The second time I had to get an attendant 3 times. The first time I put the shopping basket in the “bagging area” and think I couldn’t just remove it, someone had to type in a code. The second time to confirm I was over 18 to buy wine. A third time to confirm I had bought 1 bag.
In Tescos I bought 1 bag and bought wine and didn’t need anyone to type in any codes.
A third example – when buying a chocolate bar in an airport last weekend, already stressed from having to look after 3 small children and bags (with my wife’s help), I was faced with a self checkout machine. An attendant came over and (perhaps seeing the look in my face or perhaps he does it to everyone) agreed to operate the machine for me. That was great for me but from the software’s point of view, is pretty much admitting defeat.
It is much easier to use software when you know how it works and you know its quirks and bugs – just like the people who build it do. It is horrible to use it, particularly when you don’t want to use your brain.
The relevance to the Software for Domain Experts blog is this. Experts don’t want to think about their software – they don’t even want to feel that they are using software.
Making software which does this is hard – but worth the effort.
When will someone do this for experts?

3 strong threads

There are 3 strong threads to the Software for Domain Experts idea.

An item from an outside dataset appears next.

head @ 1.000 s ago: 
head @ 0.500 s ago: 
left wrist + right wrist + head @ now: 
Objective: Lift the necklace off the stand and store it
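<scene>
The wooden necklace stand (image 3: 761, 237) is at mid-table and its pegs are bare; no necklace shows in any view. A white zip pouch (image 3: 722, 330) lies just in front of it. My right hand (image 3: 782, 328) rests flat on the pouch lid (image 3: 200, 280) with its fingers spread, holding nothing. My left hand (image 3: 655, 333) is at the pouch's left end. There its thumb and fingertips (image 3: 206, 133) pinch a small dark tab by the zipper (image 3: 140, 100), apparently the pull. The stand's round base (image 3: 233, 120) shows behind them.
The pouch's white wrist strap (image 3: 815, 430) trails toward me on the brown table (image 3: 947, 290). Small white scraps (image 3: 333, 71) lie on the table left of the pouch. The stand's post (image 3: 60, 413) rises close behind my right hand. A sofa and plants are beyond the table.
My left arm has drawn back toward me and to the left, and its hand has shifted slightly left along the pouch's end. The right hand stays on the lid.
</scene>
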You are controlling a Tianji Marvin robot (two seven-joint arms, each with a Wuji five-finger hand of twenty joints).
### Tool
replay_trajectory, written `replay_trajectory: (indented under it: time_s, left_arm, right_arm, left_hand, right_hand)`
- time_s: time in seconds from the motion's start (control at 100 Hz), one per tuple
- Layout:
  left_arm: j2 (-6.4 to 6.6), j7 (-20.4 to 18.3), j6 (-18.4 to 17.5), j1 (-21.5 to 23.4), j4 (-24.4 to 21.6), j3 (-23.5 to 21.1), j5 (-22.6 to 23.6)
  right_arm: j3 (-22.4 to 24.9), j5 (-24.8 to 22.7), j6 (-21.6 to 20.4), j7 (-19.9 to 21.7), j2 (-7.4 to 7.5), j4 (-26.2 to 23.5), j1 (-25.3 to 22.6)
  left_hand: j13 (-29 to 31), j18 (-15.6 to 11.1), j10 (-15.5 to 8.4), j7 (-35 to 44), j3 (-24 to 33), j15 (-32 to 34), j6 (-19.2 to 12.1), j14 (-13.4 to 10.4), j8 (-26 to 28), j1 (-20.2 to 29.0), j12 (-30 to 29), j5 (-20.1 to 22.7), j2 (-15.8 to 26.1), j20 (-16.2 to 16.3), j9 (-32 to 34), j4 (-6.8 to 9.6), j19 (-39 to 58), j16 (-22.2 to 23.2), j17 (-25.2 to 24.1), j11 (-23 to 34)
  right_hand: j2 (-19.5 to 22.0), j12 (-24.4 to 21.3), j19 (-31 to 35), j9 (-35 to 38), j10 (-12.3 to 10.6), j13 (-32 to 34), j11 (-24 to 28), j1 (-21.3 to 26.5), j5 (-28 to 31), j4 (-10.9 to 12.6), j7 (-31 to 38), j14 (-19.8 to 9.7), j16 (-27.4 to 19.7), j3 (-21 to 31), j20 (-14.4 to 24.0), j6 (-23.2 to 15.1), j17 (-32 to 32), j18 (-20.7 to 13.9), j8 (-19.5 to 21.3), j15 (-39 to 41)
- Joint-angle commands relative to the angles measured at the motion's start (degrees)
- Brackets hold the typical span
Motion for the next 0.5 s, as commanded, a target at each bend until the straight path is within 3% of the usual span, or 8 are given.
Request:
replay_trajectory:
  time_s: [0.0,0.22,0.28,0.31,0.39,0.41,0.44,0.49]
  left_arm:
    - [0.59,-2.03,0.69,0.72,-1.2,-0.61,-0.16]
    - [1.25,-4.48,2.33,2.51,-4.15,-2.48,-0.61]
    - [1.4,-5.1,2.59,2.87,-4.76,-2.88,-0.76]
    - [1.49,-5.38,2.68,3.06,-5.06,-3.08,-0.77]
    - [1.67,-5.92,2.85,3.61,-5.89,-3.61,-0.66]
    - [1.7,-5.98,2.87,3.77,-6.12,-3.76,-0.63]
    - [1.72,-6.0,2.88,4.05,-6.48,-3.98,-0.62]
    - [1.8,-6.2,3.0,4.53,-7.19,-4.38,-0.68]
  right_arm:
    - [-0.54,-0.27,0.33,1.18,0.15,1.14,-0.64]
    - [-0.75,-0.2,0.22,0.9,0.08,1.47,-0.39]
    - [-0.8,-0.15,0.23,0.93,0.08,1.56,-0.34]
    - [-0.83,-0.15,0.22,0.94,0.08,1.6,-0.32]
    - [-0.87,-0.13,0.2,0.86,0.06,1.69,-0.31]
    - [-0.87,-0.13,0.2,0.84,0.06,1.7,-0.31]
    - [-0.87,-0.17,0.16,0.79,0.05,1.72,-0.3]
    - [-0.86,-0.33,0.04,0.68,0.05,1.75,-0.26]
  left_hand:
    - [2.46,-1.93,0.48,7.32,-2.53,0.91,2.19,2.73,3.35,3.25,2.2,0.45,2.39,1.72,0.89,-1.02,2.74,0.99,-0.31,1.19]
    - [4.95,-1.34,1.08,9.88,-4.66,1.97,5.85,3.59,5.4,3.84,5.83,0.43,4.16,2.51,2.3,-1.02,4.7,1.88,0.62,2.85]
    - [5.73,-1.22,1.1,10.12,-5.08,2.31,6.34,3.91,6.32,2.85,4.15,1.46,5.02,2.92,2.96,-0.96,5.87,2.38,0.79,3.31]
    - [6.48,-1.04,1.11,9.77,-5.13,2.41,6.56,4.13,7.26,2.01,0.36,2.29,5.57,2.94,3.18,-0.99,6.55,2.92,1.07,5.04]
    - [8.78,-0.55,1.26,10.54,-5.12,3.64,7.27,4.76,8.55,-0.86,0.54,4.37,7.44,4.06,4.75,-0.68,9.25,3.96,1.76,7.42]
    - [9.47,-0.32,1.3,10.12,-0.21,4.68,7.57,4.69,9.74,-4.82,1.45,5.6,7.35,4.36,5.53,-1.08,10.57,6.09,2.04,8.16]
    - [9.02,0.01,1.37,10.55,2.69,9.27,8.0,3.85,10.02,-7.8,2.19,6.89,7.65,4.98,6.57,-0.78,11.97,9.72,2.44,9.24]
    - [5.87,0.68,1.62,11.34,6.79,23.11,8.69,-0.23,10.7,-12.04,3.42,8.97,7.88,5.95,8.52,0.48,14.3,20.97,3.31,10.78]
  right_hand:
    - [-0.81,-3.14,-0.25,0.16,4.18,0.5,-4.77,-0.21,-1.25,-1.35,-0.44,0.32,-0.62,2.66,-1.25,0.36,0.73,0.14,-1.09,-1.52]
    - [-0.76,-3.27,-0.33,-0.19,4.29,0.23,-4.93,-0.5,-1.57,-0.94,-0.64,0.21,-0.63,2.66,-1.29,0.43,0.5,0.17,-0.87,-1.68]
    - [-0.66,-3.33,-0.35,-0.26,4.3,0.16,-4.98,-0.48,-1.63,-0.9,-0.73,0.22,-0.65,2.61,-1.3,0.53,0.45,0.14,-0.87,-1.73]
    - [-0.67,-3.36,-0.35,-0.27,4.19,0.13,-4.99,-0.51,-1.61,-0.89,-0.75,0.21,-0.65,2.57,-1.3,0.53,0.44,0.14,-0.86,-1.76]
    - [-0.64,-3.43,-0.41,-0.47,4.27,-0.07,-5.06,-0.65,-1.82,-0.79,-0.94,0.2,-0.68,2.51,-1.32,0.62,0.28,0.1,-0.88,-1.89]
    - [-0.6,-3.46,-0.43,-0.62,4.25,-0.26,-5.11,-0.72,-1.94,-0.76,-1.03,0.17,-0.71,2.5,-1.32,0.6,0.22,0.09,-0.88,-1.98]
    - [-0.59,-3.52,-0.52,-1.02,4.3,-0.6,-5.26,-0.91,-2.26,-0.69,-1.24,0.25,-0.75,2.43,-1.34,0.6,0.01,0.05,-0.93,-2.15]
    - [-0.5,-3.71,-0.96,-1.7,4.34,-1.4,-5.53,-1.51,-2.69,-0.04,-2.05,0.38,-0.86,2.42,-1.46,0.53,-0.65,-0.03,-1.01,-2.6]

The first is the technical one. Using ‘low code’ tools, and other methods which make it easier to build code, new applications can be built much faster. This is very essential when we start to move away from the ‘step by step’ process of building software, to one where software is continually evolving, after the users are using it. This makes it easier to make software which is more stable, and adapt software – for example to the needs of a different country.

The second thread is the commercial one. If experts have better software, they can do so much more with it – which means more profitable organisations and investment opportunities. And there are opportunities for small software companies building tools to help them.

The third thread is the psychological one. Decades of research has been made into how the mind works. We like to follow regular patterns, we love to learn, we like security, we don’t like change, we can’t handle much complexity. We can spot connections between different things much more powerfully than computers can – and most expert work perhaps comes down to a form of this (like the fire chief who recognises a house which is about to collapse before a non expert does).

All of this comes together in an exciting business opportunity.